⁵⁷Fe Mössbauer spectra were obtained for both samples from water–dichloromethane solution and EtOH–dichloromethane solution at 78, 298 K with a ⁵⁷Co (Rh) radiation source moving in constant acceleration mode on Wissel MB-500 (Wissenschaftliche Electronik GmbH, Starnberg, Germany). The samples were cooled from 298 to 78 K for about 1 h. The 78 K was controlled during the measurement. The Mössbauer parameters were obtained by least-squares fitting to Lorentzian peaks. The spectra were calibrated by the six lines of α-Fe, the center of which was taken as zero isomer shift. The samples from water–dichloromethane solution and EtOH–dichloromethane solution did not show a significant difference in each complex.

4.2.2. Magnetic Susceptibility Measurement

Magnetic susceptibility measurement was performed for the samples obtained from water–dichloromethane solution on a Quantum Design MPMS-5S SQUID apparatus (Quantum Design, Inc., San Diego, CA, USA). Magnetic field was 1000 Oe. The data of 1 were obtained for cooling mode at scan rate of 10 K/min from 300 to 200 K, 5 K/min from 200 to 100 K, and 2 K/min from 100 to 2 K. The data of 2 were obtained for heating mode at scan rate of 2 K/min from 300 to 2 K after the cooling from 300 to 2 K at the rate of 10 K/min. The data of 3 were obtained for cooling mode at scan rate of 5 K/min from 300 to 100 K, and 2 K/min from 100 to 2 K. The solvate molecules are not included in the calculation of molecular weight.

4.2.3. Powder X-ray Diffraction Pattern

Powder X-ray diffraction (PXRD) patterns were measured on RIGAKU RINT-2000 using Cu Kα radiation (Rigaku Corp., Akishima, Japan). Scan rate was 2 degrees/min, step was 0.02 degrees, and scan region of 2θ was from 10 to 60 degrees for complexes 1, 2, and 3. All measurements were performed at room temperature under air condition.

5. Conclusions

We synthesized three assembled complexes [Fe(NCX)₂(bpanth)₂]_n (X = S, Se, BH₃; bpanth = 9,10-bis(4-pyridyl)anthracene). ⁵⁷Fe Mössbauer spectroscopic measurement and magnetic susceptibility measurement revealed that the spin crossover phenomenon does not occur, and it remains in the Fe(II)-HS state.

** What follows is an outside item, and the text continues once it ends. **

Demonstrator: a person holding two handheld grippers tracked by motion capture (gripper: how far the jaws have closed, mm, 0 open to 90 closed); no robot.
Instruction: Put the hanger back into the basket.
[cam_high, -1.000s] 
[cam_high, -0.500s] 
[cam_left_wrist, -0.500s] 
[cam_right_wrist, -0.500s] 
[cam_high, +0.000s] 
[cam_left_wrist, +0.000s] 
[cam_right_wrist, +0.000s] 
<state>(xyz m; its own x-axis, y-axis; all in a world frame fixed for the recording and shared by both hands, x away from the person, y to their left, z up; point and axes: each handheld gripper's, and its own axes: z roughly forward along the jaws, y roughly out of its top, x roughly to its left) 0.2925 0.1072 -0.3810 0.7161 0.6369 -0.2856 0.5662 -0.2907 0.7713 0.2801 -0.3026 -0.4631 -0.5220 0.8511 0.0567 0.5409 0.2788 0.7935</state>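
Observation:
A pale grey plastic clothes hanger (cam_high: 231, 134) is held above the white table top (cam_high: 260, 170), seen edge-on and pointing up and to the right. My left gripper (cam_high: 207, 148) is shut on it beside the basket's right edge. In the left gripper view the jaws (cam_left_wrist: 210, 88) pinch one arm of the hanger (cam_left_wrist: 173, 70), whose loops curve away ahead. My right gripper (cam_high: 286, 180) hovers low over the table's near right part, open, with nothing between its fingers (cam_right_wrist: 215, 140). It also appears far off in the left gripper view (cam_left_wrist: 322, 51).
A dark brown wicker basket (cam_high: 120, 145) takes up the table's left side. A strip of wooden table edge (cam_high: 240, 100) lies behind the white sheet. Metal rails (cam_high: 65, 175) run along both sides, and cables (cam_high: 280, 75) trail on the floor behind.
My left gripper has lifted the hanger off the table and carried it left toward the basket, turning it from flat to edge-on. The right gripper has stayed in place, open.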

X-ray structural analysis suggested that complex 1 has the parallel-type local structure around the iron atom and there is CH–π interactions between 2D grids in interpenetrated structure. This overall structure is supported by the stabilization of CH–π interaction. However, it causes the formation of unstable parallel-type local structure which takes Fe(II)-HS state. Intermolecular interactions such as CH–π can prevent SCO phenomenon in assembled complex, because such interactions affect the assembled structure and local structure around the iron atom. When an assembled complex has more flexible ligand or structure, it has a possibility of showing the SCO phenomenon. We need to reveal the structures for other complexes and the effect to SCO from the point of interaction.